Last week, I caught former Punjab police chief K P S Gill being interviewed by the anchors on STAR News. The questions posed were as are to be expected from the media - with a slant on India's security forces being irresponsible and her citizens mostly consisting of tortured victims of police brutality. Mr Gill gave curt and cogent replies, till Barkha Dutt asked, "Don't you think terrorism should be handled sensitively?"

Mr Gill looked utterly lost (in his place, I'd have used my gun). After a long pause, he said: "Let me put it to you, how does one handle terrorism sensitively?" Is terrorism the delicate act of delivering babies? Hell, no! It delivers innocents, yes. To harp-land.

The suicide of former Tarn Taran Senior Superintendent of Police Ajit Singh Sandhu, who threw himself before the speeding Himalayan Queen Express on 23 May, has raised valid questions about the predicament of the police. But that's only my take on things; according to the Times of India, it has "led to a fresh debate about the means adopted by the Punjab police to wipe out militancy from the state."

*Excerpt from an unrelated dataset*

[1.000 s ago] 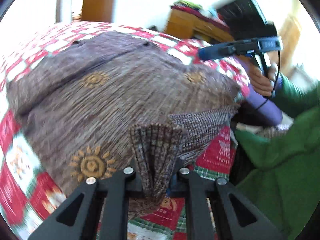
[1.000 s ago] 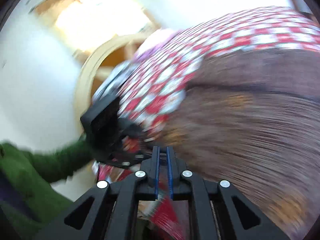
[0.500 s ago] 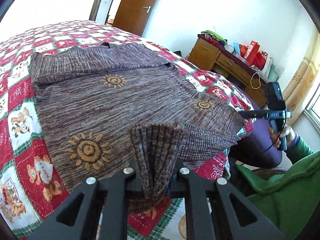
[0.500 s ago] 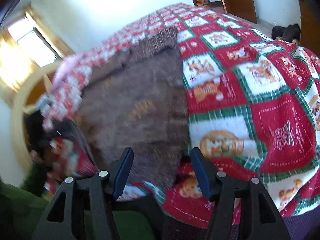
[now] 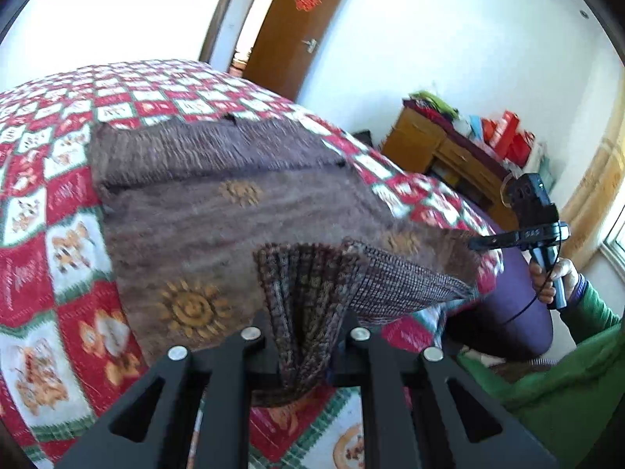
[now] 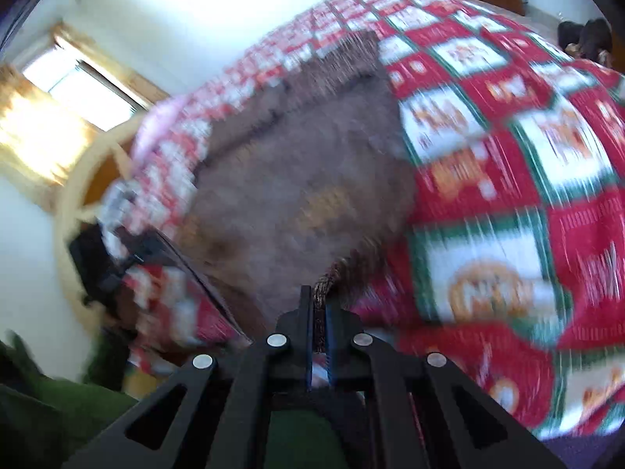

The fact remains that Mr Sandhu is credited with stamping out terrorism from Tarn Taran - once known as the capital of Khalistan - and had personally led armed encounters and ambushes during the worst phase of terrorism in Punjab. He was responsible for the killing of Gurbachan Singh Manochal, chief of the dreaded Bhindranwale Tiger Force, and several other lynch-pin terrorists.

Naturally, the SSP had thus drawn the attention of Punjab-based human rights groups: Mr Gill affirmed that the state is rife with organisations that are fronts for foreign agencies and which have turned litigation into an art with which to neutralise the police. At the time of his death, Mr Sandhu had 43 cases registered against him and was facing trial in several lawsuits of rights violations, including the murder of a civil liberties activist.

Last year, he was suspended from the force and remanded to judicial custody - where he'd been attacked by hard-core terrorist Nishan Singh Kalanaur. After being released on bail, Mr Sandhu sank into depression, spending all his time at home or in the courts. The day he died, he was scheduled to attend a hearing on an application seeking the cancellation of his bail... A suicide note recovered from his car read, "Jalaalat ki zindagi nalon mar jana changa hai" (It's better to die than to live a life of degradation).

It has me wondering about these human rights groups and their liberal champions. True, the police have to be made accountable; checks are necessary; absolute power corrupts absolutely... But terrorism is not a problem that can be tackled gingerly. Terrorists do not recognise human rights. They attack not only the police and the army, but civilians, too. And they don't wear uniforms.

The forces which fight them need special laws and privileges - for they face death for us: we, who don't have the balls to do what they do to keep the country intact. What the Punjab police underwent, and what the security forces are undergoing in Kashmir, is nothing less than a low-intensity war.

Two days after Mr Sandhu killed himself, and while senior police officers were issuing statements decrying the propriety of the inquiries, there was a furor among civil libertarians (a full-page highlight by ToI) over the government's move to bring in another anti-terrorist law to replace the repealed Terrorist and Disruptive Activities (Prevention) Act. You see, never mind the severe anti-terrorist laws the liberals' masters pass, India just cannot have one...

The US has the Antiterrorism and Effective Death Penalty Act which was rushed to passage in time for the first anniversary of the attack on the federal building in Oklahoma City. The Washington Post said, "As the name of the legislation suggests, the bill became a vehicle for new restrictions on appeals to federal courts by death row inmates, provisions long-sought by some GOP leaders but not directly related to terrorism of any sort...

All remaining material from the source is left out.